The method of Matsumoto and Ohta [Matsumoto, K. & Ohta, T. (1992) Chromosoma 102, 60-65; Matsumoto, K. & Ohta, T. (1995) Mutat. Res. 326, 93-98] to induce large numbers of endoreduplicated Chinese hamster ovary cells has now been coupled with the fluorescence-plus-Giemsa method of Perry and Wolff [Perry, P. & Wolff, S. (1974) Nature (London) 251, 156-158] to produce harlequin endoreduplicated chromosomes that after the third round of DNA replication are composed of a chromosome with a light chromatid and a dark chromatid in close apposition to its sister chromosome containing two light chromatids. Unless the pattern is disrupted by sister chromatid exchange (SCE), the dark chromatid is always in the center, so that the order of the chromatids is light-dark light-light. The advent of this method, which permits the observation of SCEs in endoreduplicated cells, makes it possible to determine with great ease in which cell cycle an SCE occurred. This now allows us to approach several vexing questions about the induction of SCEs (genetic damage and its repair) after exposure to various types of mutagenic carcinogens. The present experiments have allowed us to observe how many cell cycles various types of lesions that are induced in DNA by a crosslinking agent, an alkylating agent, or ionizing radiation, and that are responsible for the induction of SCEs, persist before being repaired and thus lose their ability to inflict genetic damage. Other experiments with various types of mutagenic carcinogens and various types of cell lines that have defects in different DNA repair processes, such as mismatch repair, excision repair, crosslink repair, and DNA-strand-break repair, can now be carried out to determine the role of these types of repair in removing specific types of lesions.

Recombinational repair of gaps in DNA is asymmetric in Ustilago maydis and can be explained by a migrating D-loop model.
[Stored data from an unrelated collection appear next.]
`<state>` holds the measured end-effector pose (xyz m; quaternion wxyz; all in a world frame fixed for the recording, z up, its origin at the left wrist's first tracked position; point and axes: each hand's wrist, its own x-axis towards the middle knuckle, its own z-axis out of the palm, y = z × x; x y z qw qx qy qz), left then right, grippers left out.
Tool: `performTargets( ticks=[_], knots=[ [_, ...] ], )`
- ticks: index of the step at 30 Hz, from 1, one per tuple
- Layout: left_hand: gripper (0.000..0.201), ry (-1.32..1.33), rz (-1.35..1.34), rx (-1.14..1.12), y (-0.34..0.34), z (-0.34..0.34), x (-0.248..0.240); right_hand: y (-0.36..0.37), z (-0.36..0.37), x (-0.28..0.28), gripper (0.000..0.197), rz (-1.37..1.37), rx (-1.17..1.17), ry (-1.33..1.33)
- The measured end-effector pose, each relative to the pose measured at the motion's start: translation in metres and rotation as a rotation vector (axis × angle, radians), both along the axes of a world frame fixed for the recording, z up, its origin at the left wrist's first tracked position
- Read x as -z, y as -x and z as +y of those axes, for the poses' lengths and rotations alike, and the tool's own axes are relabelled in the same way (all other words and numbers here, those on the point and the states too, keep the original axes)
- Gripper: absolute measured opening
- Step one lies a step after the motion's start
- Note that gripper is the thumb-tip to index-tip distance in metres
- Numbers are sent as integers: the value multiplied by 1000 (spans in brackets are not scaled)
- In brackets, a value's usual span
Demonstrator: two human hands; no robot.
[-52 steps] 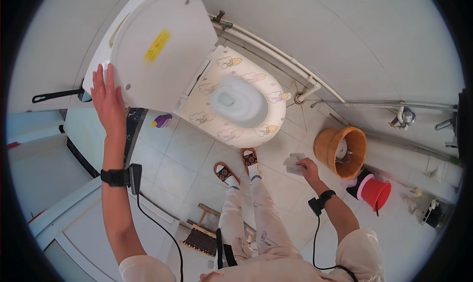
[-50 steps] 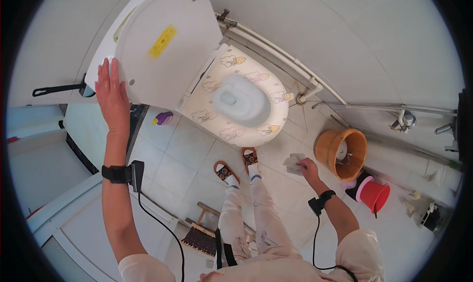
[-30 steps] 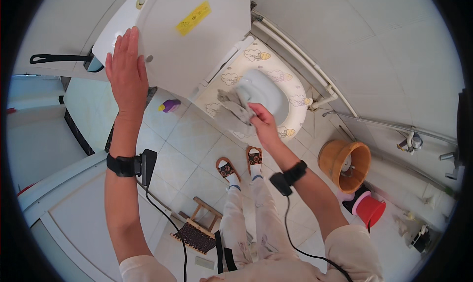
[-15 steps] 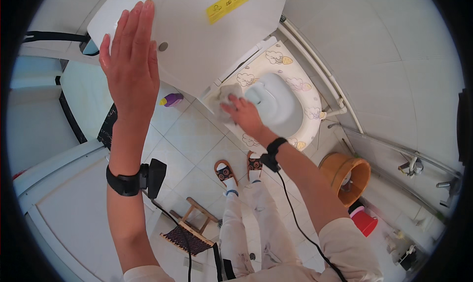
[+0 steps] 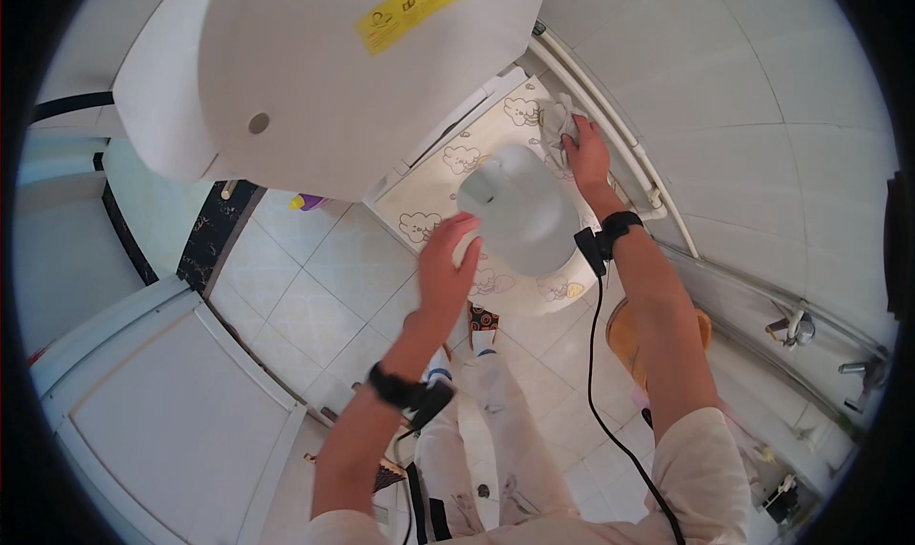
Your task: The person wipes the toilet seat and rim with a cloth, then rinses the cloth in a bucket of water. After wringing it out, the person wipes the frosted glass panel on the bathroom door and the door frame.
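Observation:
A pale, crumpled cloth (image 5: pixel 558 131) lies against the far right part of a cream toilet seat (image 5: pixel 434 191) printed with cartoon animals. My right hand (image 5: pixel 588 159) grips that cloth, its fingers closed on it beside the wall pipes. Over the seat's near left edge is my left hand (image 5: pixel 446 271), thumb and fingers apart, nothing in it; whether it touches the seat I cannot tell. Inside the seat's opening shows the white bowl (image 5: pixel 534 216). The raised white lid (image 5: pixel 305 59), bearing a yellow label (image 5: pixel 410 11), stands behind the seat.
White pipes (image 5: pixel 624 145) run along the tiled wall at right. A wooden bucket (image 5: pixel 627 345) stands near, partly behind my right arm. A purple bottle with a yellow cap (image 5: pixel 307 202) is on the floor by the lid. A white door panel (image 5: pixel 181 412) fills the lower left.
My left hand has come off the lid, down and right to the seat's near left edge. My right hand has carried the cloth from the seat's left side to its far right.

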<state>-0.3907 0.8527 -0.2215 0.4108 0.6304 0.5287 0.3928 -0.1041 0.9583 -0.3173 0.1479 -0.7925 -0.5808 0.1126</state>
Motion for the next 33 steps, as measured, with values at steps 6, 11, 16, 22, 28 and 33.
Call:
performTargets(
  ticks=[6, 11, 16, 22, 28, 33],
  knots=[
    [25, 1016, -1190, -609, -91, 35, 127, -1, 5, 15, 42, 38, -28, -73],
    [23, 839, -1574, -733, -108, 59, 186, -1, 3, 15, 42, 97, -26, -81],
    [19, 769, -1201, -625, -107, 62, 204, 0, 2, 16, 43, 122, -30, -111],
    [15, 879, -1311, -691, -102, 70, 190, -2, 1, 18, 43, 133, -35, -90],
    [10, 968, -1165, -675, -93, 68, 197, -3, 1, 18, 43, 141, -42, -90],
    [5, 1025, -1008, -551, -90, 54, 190, -3, 2, 18, 43, 147, -64, -119]
  ],
)
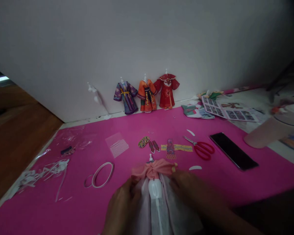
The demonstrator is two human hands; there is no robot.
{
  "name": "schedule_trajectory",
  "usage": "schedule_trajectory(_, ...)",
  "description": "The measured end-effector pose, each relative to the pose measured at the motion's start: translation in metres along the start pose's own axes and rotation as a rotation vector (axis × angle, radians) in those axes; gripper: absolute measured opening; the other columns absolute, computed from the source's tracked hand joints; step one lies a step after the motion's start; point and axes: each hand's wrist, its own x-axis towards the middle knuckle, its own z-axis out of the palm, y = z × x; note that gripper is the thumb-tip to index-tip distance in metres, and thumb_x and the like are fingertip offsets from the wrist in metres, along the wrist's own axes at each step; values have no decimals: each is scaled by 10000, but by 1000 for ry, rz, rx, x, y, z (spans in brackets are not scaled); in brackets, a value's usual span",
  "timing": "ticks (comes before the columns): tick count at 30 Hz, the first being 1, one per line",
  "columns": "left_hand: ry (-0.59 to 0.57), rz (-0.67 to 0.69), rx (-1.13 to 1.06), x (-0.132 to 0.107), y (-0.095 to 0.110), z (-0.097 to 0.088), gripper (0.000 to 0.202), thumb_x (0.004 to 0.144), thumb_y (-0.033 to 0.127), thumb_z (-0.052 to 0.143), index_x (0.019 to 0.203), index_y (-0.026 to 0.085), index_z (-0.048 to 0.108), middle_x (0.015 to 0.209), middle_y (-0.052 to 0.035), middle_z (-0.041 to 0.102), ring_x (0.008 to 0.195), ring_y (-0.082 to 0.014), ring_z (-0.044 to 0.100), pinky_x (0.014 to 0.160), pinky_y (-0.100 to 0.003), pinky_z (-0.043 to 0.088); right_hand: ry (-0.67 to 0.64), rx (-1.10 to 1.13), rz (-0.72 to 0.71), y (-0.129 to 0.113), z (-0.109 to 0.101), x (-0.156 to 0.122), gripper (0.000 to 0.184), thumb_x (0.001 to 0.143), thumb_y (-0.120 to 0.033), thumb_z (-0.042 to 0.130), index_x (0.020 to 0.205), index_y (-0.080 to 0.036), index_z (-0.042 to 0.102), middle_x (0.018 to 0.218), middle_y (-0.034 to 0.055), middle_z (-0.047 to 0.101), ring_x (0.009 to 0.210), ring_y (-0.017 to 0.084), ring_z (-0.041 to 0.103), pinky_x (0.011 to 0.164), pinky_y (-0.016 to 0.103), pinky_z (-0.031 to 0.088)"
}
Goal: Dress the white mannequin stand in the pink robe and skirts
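A small white doll mannequin stands at the front middle of the pink mat, its lower body and stand bare. Over its shoulders hangs a doll dress with a pink-orange top and long pale panels that part at the front. My left hand pinches the garment's left side. On the opposite side, my right hand is closed on the cloth near the sleeve, somewhat smeared by motion. Just beyond the doll lie a pair of dark red pointed pieces and a patterned oval piece.
Red-handled scissors and a black phone lie to the right, near a pale cup. Dressed mannequins lean along the wall. A roll of white tape and plastic wrapping lie on the left.
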Motion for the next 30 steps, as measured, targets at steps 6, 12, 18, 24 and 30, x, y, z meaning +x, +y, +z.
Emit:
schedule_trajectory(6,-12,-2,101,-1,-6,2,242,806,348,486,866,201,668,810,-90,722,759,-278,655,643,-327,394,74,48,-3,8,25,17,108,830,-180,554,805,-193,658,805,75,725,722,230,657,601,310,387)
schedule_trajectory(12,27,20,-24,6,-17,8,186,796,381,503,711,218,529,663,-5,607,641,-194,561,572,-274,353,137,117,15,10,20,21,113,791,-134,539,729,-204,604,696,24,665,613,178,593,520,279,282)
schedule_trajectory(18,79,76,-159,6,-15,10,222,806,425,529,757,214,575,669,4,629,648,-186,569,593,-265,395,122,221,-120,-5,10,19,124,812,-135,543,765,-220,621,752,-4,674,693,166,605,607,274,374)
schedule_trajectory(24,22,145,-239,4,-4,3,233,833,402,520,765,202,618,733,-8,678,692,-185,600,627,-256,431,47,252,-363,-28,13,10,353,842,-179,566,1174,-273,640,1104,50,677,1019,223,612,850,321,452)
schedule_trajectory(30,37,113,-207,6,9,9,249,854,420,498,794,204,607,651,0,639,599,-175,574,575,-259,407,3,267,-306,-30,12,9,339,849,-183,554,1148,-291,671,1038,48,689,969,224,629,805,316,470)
Recombinational repair of double-stranded DNA gaps was investigated in Ustilago maydis. The experimental system was designed for analysis of repair of an autonomously replicating plasmid containing a cloned gene disabled by an internal deletion. It was discovered that crossing over rarely accompanied gap repair. The strong bias against crossing over was observed in three different genes regardless of gap size. These results indicate that gap repair in U. maydis is unlikely to proceed by the mechanism envisioned in the double-stranded break repair model of recombination, which was developed to account for recombination in Saccharomyces cerevisiae. Experiments aimed at exploring processing of DNA ends were performed to gain understanding of the mechanism responsible for the observed bias. A heterologous insert placed within a gap in the coding sequence of two different marker genes strongly inhibited repair if the DNA was cleaved at the promoter-proximal junction joining the insert and coding sequence but had little effect on repair if the DNA was cleaved at the promoter-distal junction. Gene conversion of plasmid restriction fragment length polymorphism markers engineered in sequences flanking both sides of a gap accompanied repair but was directionally biased. These results are interpreted to mean that the DNA ends flanking a gap are subject to different types of processing. A model featuring a single migrating D-loop is proposed to explain the bias in gap repair outcome based on the observed asymmetry in processing the DNA ends.